"When we perceived the abrupt termination of the actual Col, we all ascended, with the aid of step-cutting, along the slope of the Parrot-Spitze, until we came to a place where a descent seemed feasible. Martin searched for a better passage, but, after all, we took to the ice-slope, at first, for a little way, keeping on the rocks. Finding the slope so very rapid, we doubted whether we could be right in descending it; for we remembered that the descent of the Lys-Joch is described by Mr Ball as easy. We therefore retraced our steps up the slope to our former halting-place, thus losing considerable time, for it was now twelve o'clock. Then it was that Martin explored the Parrot-Spitze still further, and returned in three-quarters of an hour fully persuaded that there was no other way. We re-descended the ice-slope, and lower down crossed a couloir, and then more snow-slopes and rocks brought us to a lower series of rocks, where our passage seemed stopped at five o'clock. Here the mists, which had risen since the morning, much impeded our progress, and we halted, hoping they would disperse. Martin again went off on an exploring expedition, whilst the porter was sent in another direction. As both returned from a fruitless search, and sunset was approaching, the uncomfortable suggestion was made that the next search would be for the best sleeping quarters. However, Martin himself investigated the rocks pronounced impracticable by the porter, and by these we descended to the Sesia Glacier without unusual difficulty. When once fairly on the glacier, we crossed it at a running pace, for it was getting dark, and we feared to be benighted on the glacier. It was dark as we scrambled along the moraine on the other side, and over rocks and grassy knolls till the shepherd's light at Vigne gave us a happy indication that a shelter was not far off. The shouts of our guide brought the shepherd with his oil-lamp to meet us, and it was a quarter to nine o'clock P.M. when we entered his hut. After partaking of a frugal meal of bread and milk, we were glad to accept his offer of a hay bed, together with the unexpected luxury of sheets. When relating the story of our arrival to the Abbé Farinetti on the following Sunday at Alagna, the shepherd said that so great was his astonishment at the sudden apparition of travellers from that direction, that he thought it must be a visit of angels.
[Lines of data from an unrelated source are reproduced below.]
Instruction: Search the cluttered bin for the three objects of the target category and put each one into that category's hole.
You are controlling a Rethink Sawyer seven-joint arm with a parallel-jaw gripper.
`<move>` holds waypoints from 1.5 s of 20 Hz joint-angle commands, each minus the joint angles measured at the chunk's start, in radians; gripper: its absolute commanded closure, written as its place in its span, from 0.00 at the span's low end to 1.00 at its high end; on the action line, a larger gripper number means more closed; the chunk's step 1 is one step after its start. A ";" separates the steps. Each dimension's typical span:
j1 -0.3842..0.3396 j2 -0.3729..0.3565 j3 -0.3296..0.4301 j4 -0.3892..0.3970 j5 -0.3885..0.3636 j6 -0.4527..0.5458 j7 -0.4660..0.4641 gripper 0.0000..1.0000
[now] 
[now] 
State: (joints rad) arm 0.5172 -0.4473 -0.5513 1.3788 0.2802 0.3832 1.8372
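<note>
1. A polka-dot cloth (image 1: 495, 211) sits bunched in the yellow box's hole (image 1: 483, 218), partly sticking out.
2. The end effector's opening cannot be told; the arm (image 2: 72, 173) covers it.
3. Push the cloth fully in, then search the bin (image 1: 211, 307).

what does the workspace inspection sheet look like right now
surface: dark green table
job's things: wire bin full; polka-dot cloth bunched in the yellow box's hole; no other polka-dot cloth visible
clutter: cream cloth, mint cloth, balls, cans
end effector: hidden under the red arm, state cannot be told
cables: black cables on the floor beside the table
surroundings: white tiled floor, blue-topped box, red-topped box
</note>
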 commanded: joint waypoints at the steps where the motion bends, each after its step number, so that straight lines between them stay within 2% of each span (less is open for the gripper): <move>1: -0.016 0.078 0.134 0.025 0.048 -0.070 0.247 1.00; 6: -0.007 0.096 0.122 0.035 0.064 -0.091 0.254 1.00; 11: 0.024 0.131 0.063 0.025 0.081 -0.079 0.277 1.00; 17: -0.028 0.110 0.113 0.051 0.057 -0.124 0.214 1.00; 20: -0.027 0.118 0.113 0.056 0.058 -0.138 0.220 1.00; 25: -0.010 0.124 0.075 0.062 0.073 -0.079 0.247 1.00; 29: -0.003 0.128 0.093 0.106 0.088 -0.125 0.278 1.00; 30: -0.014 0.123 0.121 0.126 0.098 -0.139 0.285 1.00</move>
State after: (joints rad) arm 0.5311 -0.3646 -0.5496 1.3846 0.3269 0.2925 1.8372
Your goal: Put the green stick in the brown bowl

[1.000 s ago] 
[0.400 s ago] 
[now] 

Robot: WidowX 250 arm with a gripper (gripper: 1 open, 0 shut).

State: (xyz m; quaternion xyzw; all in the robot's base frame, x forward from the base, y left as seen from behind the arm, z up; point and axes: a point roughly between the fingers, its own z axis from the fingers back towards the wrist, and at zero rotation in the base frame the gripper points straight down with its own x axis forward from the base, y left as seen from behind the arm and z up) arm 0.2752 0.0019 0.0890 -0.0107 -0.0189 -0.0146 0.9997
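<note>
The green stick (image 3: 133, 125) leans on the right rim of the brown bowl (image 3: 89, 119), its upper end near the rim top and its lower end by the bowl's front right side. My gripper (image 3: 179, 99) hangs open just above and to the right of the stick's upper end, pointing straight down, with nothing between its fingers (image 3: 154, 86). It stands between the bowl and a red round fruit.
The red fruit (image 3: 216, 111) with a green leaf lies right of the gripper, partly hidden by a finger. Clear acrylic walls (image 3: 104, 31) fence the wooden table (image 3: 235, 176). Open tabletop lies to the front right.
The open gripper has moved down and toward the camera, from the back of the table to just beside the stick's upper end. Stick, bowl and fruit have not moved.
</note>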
"We consider the Italian account incorrect as to the time we occupied in the descent. We could not have left our halting-place near the summit for the second time before a quarter to one o'clock, and in eight hours we were in this shepherd's hut.

"The Italian account exaggerates the difficulty we experienced. The rope was never used 'to hold up the travellers and let them down one by one.' On the contrary, one lady went last, preferring to see the awkward porter in front of her rather than behind. At one spot we came to an abrupt wall of rock and there we gladly availed ourselves of our guide's hand. The sensational sentence about 'rolling as shapeless corpses into the crevasses' is absurd, as we were at that juncture rejoicing in the prospect of a happy termination of our dilemma, and of crossing the glacier in full enjoyment of our senses."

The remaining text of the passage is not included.